RNA is readily cleaved in alkaline conditions and in the presence of divalent metal ions, both of which deprotonate the 2′ hydroxyl group, which then attacks the phosphate esterified at the 3′ position, resulting in chain scission and a 2′,3′ cyclic phos-phodiester terminal group.
Single-stranded regions of RNA are also very susceptible to attack by ribonucleases in the cell. Many RNAs, especially messenger RNAs, have a life time less than one cell division. This short life time is essential for cells to respond to changing environmental conditions. Other RNAs, such as ribosomal RNAs, tRNAs and small nuclear RNAs have considerable secondary structure and some are protected by complexes with proteins, stabilizing them further.

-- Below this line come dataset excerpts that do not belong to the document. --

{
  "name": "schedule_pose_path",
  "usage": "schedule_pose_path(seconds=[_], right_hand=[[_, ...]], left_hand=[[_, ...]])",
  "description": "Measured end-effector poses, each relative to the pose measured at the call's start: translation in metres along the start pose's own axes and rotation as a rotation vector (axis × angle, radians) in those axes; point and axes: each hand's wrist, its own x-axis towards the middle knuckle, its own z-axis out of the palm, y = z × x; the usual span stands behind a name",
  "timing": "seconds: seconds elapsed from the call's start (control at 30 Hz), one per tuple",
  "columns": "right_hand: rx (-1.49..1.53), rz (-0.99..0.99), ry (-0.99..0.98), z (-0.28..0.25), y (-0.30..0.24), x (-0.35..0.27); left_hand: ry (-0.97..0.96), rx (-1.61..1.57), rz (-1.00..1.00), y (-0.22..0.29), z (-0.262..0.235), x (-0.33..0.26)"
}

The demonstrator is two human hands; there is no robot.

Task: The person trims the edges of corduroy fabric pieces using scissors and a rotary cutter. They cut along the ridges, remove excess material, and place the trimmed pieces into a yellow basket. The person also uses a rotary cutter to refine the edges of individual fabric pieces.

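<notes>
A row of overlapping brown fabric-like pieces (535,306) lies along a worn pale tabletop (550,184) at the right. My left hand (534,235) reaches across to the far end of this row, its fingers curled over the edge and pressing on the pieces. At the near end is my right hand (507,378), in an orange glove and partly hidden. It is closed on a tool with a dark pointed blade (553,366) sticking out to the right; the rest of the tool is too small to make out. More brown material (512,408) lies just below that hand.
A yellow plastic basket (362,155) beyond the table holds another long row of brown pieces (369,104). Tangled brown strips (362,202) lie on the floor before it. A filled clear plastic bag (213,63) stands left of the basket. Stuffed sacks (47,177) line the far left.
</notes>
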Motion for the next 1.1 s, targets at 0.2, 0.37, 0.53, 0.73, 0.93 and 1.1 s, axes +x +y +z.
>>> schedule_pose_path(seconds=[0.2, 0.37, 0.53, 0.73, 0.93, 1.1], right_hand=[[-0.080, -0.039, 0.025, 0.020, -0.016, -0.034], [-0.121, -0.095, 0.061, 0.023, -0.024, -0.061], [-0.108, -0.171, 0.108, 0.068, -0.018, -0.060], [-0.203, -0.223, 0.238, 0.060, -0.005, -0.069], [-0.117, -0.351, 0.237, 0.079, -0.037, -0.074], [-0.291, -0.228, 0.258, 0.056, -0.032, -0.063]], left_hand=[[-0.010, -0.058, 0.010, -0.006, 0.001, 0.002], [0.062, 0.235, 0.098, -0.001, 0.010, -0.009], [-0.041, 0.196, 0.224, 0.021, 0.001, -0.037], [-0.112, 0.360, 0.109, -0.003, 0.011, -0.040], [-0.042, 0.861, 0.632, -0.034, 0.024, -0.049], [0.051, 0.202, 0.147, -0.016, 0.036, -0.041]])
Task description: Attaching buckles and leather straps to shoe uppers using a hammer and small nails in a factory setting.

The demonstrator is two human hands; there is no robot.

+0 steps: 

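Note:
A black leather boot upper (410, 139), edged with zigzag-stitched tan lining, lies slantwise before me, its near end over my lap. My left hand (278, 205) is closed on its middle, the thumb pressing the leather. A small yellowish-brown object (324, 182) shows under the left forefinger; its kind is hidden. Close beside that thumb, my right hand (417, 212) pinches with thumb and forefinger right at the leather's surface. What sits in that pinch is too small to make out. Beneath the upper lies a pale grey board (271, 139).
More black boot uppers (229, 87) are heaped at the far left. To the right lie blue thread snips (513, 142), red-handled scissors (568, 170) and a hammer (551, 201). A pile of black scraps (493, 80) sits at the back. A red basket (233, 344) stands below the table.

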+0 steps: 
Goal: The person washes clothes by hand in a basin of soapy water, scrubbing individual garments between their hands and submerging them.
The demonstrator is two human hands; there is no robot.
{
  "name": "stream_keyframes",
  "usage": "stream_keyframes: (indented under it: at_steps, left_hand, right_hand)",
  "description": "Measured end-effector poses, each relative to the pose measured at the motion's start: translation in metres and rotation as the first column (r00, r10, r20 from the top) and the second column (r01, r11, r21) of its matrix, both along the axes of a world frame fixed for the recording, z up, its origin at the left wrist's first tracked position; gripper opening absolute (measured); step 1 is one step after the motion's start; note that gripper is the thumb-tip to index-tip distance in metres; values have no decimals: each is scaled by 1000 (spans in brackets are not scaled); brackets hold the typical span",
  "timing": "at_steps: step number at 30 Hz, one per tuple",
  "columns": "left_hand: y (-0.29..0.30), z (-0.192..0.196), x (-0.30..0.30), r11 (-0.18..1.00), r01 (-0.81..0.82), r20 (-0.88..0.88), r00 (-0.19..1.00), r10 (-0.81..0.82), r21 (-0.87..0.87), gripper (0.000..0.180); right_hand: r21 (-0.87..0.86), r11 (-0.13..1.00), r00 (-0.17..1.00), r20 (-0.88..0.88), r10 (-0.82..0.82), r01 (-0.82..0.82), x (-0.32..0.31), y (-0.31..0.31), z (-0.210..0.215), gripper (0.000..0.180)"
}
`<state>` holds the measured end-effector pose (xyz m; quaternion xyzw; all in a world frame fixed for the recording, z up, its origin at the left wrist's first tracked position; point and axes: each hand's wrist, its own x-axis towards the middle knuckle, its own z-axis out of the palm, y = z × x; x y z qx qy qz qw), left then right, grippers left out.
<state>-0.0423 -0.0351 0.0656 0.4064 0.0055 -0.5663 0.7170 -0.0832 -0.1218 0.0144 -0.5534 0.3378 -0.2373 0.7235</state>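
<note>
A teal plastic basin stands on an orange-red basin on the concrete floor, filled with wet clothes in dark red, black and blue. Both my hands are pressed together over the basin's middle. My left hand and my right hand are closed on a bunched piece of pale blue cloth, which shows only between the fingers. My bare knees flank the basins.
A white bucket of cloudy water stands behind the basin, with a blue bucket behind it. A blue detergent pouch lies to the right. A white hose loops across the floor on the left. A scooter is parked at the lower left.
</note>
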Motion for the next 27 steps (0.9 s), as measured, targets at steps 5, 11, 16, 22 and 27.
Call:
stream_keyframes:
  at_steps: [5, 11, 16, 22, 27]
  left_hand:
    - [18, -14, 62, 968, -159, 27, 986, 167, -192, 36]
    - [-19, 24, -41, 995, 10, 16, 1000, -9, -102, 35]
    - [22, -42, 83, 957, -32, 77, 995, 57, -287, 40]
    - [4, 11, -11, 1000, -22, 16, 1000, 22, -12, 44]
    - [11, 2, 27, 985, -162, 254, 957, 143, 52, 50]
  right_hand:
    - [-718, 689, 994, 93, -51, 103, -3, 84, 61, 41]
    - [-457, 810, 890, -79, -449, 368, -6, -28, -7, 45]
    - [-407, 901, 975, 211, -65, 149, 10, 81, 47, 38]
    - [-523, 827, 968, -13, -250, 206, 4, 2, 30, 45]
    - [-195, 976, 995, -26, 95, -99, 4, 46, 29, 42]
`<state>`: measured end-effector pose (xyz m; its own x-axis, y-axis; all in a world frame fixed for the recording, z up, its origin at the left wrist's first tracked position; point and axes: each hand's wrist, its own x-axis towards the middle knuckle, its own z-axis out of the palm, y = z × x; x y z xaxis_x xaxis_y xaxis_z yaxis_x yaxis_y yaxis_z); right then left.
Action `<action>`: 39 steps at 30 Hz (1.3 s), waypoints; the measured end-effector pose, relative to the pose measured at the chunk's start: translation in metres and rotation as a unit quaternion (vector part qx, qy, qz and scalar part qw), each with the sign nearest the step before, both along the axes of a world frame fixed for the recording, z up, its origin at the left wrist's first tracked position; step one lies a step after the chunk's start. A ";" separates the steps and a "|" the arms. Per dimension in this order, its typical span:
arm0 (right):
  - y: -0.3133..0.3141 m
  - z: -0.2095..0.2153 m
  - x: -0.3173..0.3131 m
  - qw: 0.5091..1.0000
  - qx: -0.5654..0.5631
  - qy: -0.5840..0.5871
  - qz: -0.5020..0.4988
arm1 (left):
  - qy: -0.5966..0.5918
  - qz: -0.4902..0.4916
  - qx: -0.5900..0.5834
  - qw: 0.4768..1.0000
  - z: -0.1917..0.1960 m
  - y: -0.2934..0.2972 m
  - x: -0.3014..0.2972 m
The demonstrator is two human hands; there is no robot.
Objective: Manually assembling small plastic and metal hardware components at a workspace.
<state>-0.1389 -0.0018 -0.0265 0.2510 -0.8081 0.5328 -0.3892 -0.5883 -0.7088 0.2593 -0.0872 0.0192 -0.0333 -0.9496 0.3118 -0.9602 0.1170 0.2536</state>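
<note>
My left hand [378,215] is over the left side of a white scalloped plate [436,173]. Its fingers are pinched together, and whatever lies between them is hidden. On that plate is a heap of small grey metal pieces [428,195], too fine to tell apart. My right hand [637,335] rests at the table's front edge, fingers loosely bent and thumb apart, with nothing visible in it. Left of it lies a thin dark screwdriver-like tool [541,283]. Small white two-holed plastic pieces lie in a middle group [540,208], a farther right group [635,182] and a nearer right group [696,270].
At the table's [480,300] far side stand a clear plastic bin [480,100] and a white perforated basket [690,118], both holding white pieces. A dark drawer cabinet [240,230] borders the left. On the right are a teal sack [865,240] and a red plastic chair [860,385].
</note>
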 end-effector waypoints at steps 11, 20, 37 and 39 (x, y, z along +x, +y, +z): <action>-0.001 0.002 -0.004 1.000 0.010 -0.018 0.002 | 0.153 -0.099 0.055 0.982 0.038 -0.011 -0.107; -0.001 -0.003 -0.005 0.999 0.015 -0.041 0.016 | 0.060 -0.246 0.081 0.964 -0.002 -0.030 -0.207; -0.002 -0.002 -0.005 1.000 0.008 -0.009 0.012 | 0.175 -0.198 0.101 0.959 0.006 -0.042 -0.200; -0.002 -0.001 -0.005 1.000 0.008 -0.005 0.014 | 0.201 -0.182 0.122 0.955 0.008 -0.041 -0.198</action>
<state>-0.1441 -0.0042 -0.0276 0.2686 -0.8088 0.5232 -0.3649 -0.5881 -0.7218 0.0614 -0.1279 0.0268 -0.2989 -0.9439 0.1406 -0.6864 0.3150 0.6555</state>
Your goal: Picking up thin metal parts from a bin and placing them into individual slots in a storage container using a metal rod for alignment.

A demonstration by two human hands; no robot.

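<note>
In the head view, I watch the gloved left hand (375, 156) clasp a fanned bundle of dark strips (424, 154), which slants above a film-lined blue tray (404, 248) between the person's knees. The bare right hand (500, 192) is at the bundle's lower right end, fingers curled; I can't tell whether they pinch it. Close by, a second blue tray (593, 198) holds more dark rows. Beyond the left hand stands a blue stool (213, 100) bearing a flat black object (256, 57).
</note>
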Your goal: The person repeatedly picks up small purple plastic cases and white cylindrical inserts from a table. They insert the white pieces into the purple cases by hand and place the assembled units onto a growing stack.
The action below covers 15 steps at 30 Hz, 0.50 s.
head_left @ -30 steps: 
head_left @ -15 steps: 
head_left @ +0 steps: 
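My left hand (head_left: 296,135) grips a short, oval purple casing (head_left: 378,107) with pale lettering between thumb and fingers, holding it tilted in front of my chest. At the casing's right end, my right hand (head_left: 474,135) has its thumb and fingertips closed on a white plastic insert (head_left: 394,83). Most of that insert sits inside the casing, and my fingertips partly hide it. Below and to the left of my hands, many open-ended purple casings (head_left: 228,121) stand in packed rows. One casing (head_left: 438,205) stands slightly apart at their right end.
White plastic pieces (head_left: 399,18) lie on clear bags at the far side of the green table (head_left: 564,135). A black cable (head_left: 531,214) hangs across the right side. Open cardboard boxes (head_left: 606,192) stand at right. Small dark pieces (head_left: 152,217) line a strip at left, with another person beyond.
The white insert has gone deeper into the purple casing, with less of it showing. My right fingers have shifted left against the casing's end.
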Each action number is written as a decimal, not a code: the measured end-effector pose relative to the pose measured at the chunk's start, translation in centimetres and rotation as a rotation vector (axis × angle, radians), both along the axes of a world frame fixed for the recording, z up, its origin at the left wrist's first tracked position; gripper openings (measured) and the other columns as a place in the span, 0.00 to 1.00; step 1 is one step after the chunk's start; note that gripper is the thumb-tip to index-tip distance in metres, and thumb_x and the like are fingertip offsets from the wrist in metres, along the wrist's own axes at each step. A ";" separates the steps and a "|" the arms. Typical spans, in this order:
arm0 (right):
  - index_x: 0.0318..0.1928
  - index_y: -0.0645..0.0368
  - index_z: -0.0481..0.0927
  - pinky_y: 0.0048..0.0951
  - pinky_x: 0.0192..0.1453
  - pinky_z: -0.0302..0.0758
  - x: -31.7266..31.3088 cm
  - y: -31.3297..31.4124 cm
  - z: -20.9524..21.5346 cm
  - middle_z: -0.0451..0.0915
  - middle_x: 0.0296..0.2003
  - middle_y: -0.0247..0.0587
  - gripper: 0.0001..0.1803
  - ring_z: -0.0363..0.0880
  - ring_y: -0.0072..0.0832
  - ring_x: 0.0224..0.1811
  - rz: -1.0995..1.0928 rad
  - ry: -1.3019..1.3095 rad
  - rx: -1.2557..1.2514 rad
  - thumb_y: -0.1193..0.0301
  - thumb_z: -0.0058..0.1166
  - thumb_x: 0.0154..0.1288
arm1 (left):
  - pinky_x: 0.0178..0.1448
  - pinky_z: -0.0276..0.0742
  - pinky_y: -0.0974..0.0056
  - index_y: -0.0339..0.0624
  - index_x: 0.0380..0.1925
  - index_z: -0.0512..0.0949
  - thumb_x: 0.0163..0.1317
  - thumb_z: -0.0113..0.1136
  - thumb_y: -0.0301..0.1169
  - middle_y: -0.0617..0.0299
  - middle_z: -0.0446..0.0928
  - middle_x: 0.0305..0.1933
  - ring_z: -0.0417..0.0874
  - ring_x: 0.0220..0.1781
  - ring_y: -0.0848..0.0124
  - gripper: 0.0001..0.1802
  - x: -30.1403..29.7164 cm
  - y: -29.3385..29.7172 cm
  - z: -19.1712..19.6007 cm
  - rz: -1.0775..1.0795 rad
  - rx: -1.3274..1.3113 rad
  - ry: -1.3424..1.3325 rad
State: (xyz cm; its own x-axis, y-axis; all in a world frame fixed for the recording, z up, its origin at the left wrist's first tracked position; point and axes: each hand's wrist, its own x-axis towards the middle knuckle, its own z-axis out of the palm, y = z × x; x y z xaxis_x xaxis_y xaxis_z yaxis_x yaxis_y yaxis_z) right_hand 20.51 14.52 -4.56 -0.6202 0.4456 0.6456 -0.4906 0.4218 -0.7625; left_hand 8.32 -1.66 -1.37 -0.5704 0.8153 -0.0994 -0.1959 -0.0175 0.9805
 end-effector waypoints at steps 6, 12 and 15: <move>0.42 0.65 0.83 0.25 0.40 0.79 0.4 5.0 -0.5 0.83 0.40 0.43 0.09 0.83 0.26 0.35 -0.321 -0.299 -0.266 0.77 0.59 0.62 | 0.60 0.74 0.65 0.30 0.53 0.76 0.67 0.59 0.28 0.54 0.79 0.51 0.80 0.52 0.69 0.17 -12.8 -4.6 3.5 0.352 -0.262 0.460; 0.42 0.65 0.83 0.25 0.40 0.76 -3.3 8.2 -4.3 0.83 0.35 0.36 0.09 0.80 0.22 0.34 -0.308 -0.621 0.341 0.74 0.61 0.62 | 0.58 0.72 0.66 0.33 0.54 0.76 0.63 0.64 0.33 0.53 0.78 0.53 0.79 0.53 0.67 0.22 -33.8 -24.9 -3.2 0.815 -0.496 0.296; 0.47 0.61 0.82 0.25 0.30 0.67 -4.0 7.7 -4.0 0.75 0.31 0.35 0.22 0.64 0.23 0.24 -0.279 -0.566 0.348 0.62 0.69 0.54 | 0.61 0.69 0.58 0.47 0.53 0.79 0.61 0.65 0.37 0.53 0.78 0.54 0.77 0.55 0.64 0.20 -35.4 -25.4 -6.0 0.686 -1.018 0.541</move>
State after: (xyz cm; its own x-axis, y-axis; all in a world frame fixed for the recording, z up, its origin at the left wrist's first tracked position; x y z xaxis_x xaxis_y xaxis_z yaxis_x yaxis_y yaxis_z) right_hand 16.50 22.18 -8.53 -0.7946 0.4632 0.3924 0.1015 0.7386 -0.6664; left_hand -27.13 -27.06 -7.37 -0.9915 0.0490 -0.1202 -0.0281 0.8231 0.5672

The three main functionally distinct varieties of RNA molecules are:
(1) Messenger RNA (mRNA) which is involved in the transmission of DNA information,
(2) Ribosomal RNA (rRNA) which makes up the physical machinery of the synthetic process, and
(3) Transfer RNA (tRNA) which also constitutes another functional part of the machinery of protein synthesis.
Types of RNA:
(a) Messenger RNA (mRNA):
Messenger RNA is RNA that carries information from DNA to the ribosome sites of protein synthesis in the cell. Once mRNA has been transcribed from DNA, it is exported from the nucleus into the cytoplasm (in eukaryotes mRNA is “processed” before being exported), where it is bound to ribosomes and translated into protein and get degraded into its component nucleotides, usually with the assistance of RNases.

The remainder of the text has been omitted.